她揣摩傻柱这类人的脾性,简直拿捏得死死的。
“等等!我这就给你取馒头去!”傻柱果然又被牵著鼻子走。
“站住!话还没说完呢!”
“冉老师问棒梗:『三大爷是谁呀?棒梗立马答:『不就是咱们年级的阎老师嘛!对吧?我这何雨柱叔叔啊,想托阎老师搭个桥,跟您见上一面。”

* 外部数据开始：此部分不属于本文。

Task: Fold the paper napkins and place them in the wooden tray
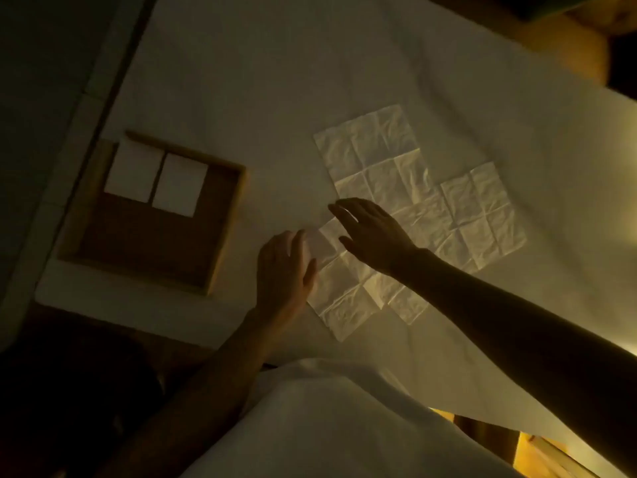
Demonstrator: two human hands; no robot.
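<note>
A square wooden tray [224, 232] lies at the left on a white cloth, with two folded white napkins [134, 170] [180, 184] side by side in its far half. Three unfolded creased napkins lie overlapping to its right: a far one [375, 150], a right one [482, 215] and a near one [348, 298]. My left hand [282, 274] lies flat with straight fingers on the near napkin's left edge. My right hand [372, 232] hovers or rests with spread fingers over that napkin's far corner; contact is unclear in the dim light.
The white cloth [275, 81] covers the whole table and hangs over its near edge. A dark floor strip runs along the left. Wooden furniture [537, 453] shows at the lower right, and a dim yellowish object [568, 50] sits at the upper right.
</note>
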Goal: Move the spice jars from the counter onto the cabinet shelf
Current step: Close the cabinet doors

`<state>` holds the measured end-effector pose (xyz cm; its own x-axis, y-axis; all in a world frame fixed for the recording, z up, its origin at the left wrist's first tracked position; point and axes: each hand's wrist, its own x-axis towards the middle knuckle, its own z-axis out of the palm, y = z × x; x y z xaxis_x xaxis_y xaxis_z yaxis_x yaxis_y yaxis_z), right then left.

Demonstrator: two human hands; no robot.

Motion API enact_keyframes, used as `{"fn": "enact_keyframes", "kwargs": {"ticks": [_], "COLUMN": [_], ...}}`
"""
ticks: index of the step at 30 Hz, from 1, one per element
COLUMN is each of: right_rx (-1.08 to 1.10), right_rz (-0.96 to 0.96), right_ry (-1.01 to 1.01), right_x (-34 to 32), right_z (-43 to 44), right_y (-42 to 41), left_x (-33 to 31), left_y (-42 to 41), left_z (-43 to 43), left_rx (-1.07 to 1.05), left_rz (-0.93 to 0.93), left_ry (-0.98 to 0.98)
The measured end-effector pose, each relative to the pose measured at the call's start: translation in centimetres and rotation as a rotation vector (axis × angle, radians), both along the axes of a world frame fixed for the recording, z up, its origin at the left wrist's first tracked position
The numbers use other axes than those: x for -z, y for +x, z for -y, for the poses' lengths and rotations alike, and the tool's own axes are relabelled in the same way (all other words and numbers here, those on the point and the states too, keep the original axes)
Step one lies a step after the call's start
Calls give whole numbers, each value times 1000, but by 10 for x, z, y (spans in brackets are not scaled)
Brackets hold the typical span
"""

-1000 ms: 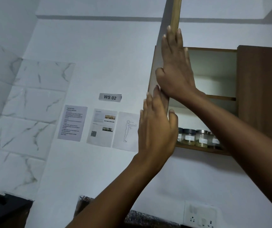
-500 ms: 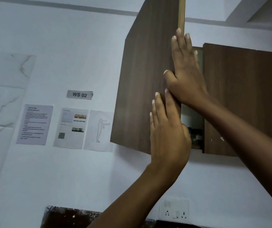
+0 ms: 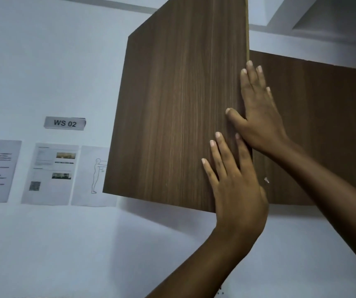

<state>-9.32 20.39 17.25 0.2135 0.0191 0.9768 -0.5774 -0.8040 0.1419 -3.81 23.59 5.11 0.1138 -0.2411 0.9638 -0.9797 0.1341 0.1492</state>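
Observation:
The wall cabinet's left door (image 3: 172, 108) is dark wood grain and fills the middle of the head view, swung nearly closed. My left hand (image 3: 235, 183) presses flat on its lower right corner with straight fingers. Higher up, my right hand (image 3: 256, 112) lies flat along the door's free edge, thumb spread onto the door face. The right door (image 3: 323, 125) is closed. The shelf and the spice jars are hidden behind the doors.
On the white wall to the left hang a "WS 02" label (image 3: 65, 123) and three printed sheets (image 3: 50, 175). A ceiling beam (image 3: 323, 16) runs above the cabinet at the upper right.
The left door has swung from wide open to almost closed under both flat hands. The shelf with its jars, visible a second ago, is now covered.

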Motion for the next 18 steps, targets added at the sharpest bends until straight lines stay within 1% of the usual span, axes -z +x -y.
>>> {"fn": "enact_keyframes", "kwargs": {"ticks": [6,11,18], "right_rx": [46,50,-25], "right_rz": [4,11,31], "right_ry": [29,47,89], "right_x": [3,6,11], "right_z": [46,86,141], "right_y": [-6,-5,3], "left_x": [7,8,8], "left_y": [-8,-10,-7], "left_z": [68,111,163], "left_rx": [-217,-314,-411], "left_rz": [27,30,38], "left_ry": [-142,-133,-101]}}
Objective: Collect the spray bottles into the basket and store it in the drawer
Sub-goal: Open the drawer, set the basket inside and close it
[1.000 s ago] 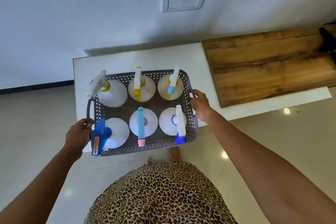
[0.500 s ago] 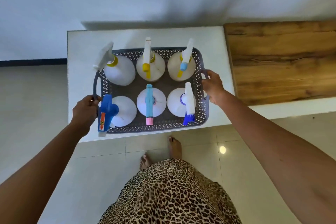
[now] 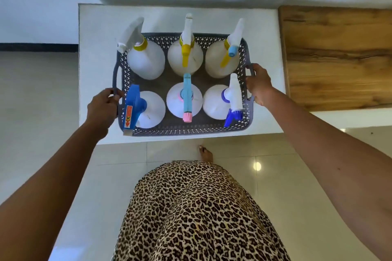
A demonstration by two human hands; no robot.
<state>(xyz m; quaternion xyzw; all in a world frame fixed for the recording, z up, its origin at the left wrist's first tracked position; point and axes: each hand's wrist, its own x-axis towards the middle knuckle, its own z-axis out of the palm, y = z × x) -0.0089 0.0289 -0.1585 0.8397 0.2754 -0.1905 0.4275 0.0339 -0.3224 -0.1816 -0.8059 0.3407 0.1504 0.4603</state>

“冉老师又问:『你这位何叔叔是干啥的?棒梗脱口就来:『厨子!——后头那些话,您可真不好听嘍!”秦淮茹笑得眉眼弯弯,抬手在傻柱肩上轻轻一拍。
早先傻柱还吹嘘,年前定要领个媳妇回来给她瞧瞧。
她心里一直七上八下。
眼下倒彻底踏实了——傻柱压根儿就没那福分!
人家冉老师连他姓甚名谁都不晓得!
更妙的是,就这一趟跑腿,她白捞好几只热乎馒头,划算得很!
“合著绕了一大圈,一句正经的都没递上去?!”傻柱脸都青了。
他可没小气,两大布袋东西全塞给了阎埠贵:一袋孝敬三大爷,一袋托他转交冉老师。
结果呢?人家冉老师压根儿没听说这档子事!
那两袋子山货、咸鸭蛋、腊肠,八成早被阎埠贵揣进自己腰包了!
后厨。
傻柱黑著脸掀开蒸笼,伸手抓馒头。
“傻柱,你这是顺公家的粮食啊?”王学明斜睨一眼。
“胡唚啥!我掏钱买!”傻柱眼睛一横,嗓门立马拔高。
“呵……”
掏没掏钱,王学明懒得较真;反正倒霉挨骂的,也轮不到他王学明头上。
下班。
王学明蹬著二八槓晃回后院,钥匙刚摸到门锁,往鸡笼那儿一扫——少了一只肥实的老母鸡!
“忍了半个月,终於按捺不住了?”他嘴角一翘。
那两只鸡,本就是他故意搁在门口的诱饵。
真防贼?他早八百遍把鸡笼拎屋里去了。